Der seltsame Anleihe-Deal des Rene Benko

Die Signa Prime Capital Market GmbH des Immobilieninvestors Rene Benko musste ihre kürzlich begebene 150-Mio.-Euro-Anleihe zum Großteil selbst übernehmen, berichtet der "Standard".

Der seltsame Anleihe-Deal des Rene Benko

Insgesamt 90 Mio. Euro habe Signa gezeichnet - je 30 Mio. Euro hätten die Vienna Insurance Group (VIG) und die UNIQA gezeichnet, von dort gibt es aber keinen Kommentar zu Einzelinvestments.

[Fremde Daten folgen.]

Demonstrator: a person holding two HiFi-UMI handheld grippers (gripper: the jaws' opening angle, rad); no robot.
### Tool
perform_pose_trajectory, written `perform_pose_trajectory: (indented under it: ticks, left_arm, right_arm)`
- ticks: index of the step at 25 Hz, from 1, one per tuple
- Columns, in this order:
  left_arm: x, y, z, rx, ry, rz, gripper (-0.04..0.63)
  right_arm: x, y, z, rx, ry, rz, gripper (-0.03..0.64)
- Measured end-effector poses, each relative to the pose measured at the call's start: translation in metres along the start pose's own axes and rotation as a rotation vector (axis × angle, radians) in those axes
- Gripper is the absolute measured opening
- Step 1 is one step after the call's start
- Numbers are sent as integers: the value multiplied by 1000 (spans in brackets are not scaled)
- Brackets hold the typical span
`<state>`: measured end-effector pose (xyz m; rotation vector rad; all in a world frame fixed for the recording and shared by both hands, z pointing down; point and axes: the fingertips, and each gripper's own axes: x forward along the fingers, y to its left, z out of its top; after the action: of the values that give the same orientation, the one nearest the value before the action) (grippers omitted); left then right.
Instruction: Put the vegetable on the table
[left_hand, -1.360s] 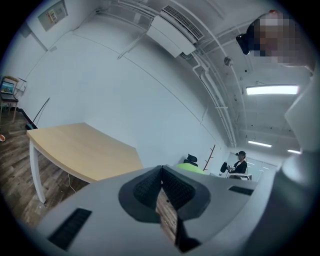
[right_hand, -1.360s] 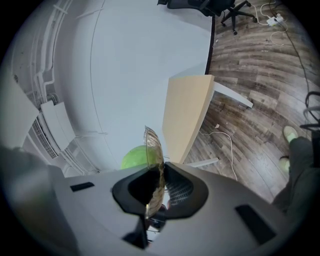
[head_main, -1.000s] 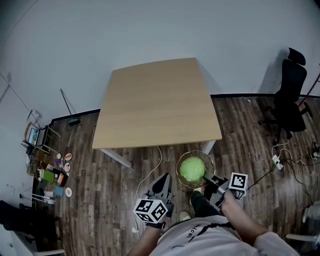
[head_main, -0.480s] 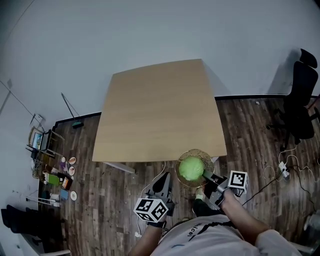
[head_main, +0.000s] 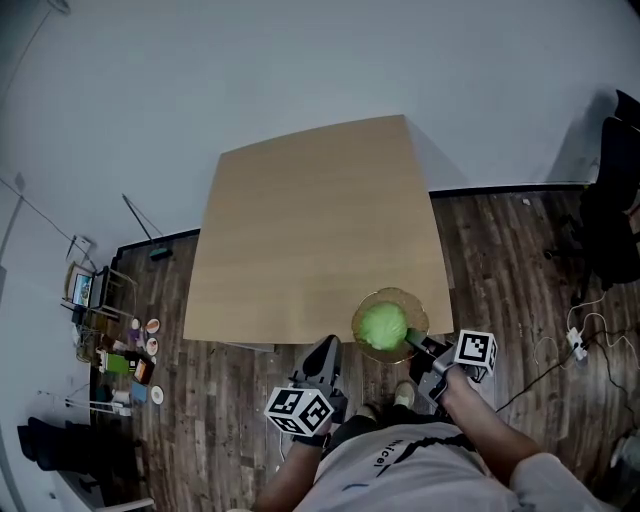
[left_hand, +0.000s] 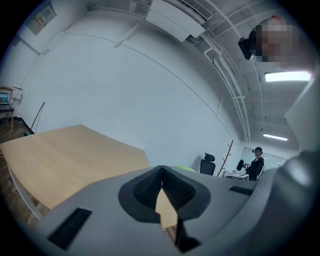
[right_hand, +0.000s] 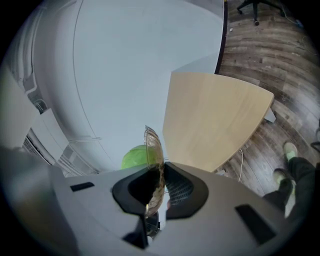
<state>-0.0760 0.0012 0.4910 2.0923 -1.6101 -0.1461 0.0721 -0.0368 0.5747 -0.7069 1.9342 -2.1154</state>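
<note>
Right gripper (right_hand: 159, 187): jaws are closed on the rim of a clear bowl (right_hand: 152, 145), in which a round green vegetable (head_main: 382, 325) is held. Left gripper (left_hand: 161, 182): jaws are pressed together, with nothing between them.

The bowl is seen over the near right edge of a bare pale wooden table (head_main: 310, 230). Dark plank floor (head_main: 520, 270) and a white wall (head_main: 300, 60) are noted. Contact between bowl and tabletop cannot be determined. A black chair (head_main: 610, 230) is cut off at the right. Both grippers are held low before the body and pointed at the table.

One table (head_main: 310, 230), one chair (head_main: 612, 215), one bowl (head_main: 390, 292) between the right gripper's (head_main: 414, 342) jaws, one vegetable (head_main: 382, 325) in it, one left gripper (head_main: 322, 352).
</note>
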Motion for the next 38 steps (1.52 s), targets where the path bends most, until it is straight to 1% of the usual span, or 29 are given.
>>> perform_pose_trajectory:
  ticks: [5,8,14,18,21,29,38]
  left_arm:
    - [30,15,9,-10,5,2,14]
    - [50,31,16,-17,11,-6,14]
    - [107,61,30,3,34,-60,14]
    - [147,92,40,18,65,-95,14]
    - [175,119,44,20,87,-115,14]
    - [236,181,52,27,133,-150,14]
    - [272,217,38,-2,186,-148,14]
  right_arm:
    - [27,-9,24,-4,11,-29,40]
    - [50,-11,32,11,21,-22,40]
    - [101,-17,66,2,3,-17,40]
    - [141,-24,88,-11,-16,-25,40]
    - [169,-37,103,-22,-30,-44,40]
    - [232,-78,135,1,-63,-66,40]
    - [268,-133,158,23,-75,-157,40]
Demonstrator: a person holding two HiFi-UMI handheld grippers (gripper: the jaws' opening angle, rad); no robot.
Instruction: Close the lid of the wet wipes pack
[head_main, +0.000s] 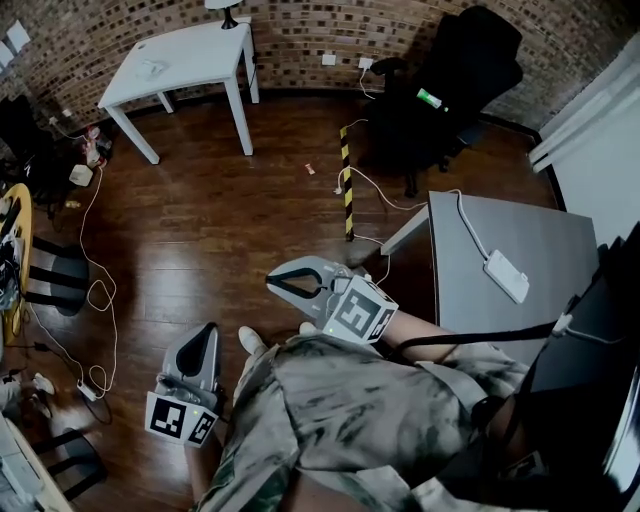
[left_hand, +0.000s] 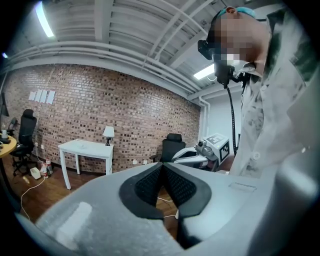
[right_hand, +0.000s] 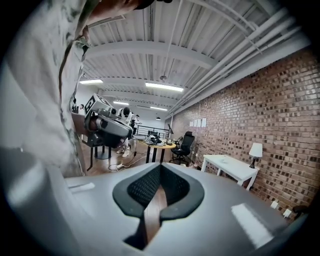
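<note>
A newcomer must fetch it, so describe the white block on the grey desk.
At the right of the wooden floor, near the black office chair, stands a grey desk. On its top lies a flat white oblong block with a white cable running from it. That cable aside, it is the only thing showing on the grey top.

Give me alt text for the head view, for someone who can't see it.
Seen from a person's head, looking down: the left gripper and the right gripper, both shut and empty, held low over a wooden floor. A grey table stands at right; no wipes pack shows.
</note>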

Per E-Mail hat die Signa dem Bericht zufolge zu dem 10-jährigen Bond mit 4,5 Prozent Verzinsung mitteilen lassen, "ein Teil" werde von der Signa-Gruppe "für Zwecke einer späteren Vermarktung gehalten". Den Bond selbst zwischenzufinanzieren sei aber ungewöhnlich, hieß es dazu laut Zeitung aus der Branche. In der Regel würden die Banken jene Teile, die nicht voll platziert werden können, übernehmen und sie zu einem späteren Zeitpunkt mit Aufschlägen in kleineren Stückelungen weiterverkaufen.

Lead Manager dieses bisher ersten Corporate Bond von Signa war die Raiffeisen Bank International (RBI), die Stückelung betrug 200.000 Euro.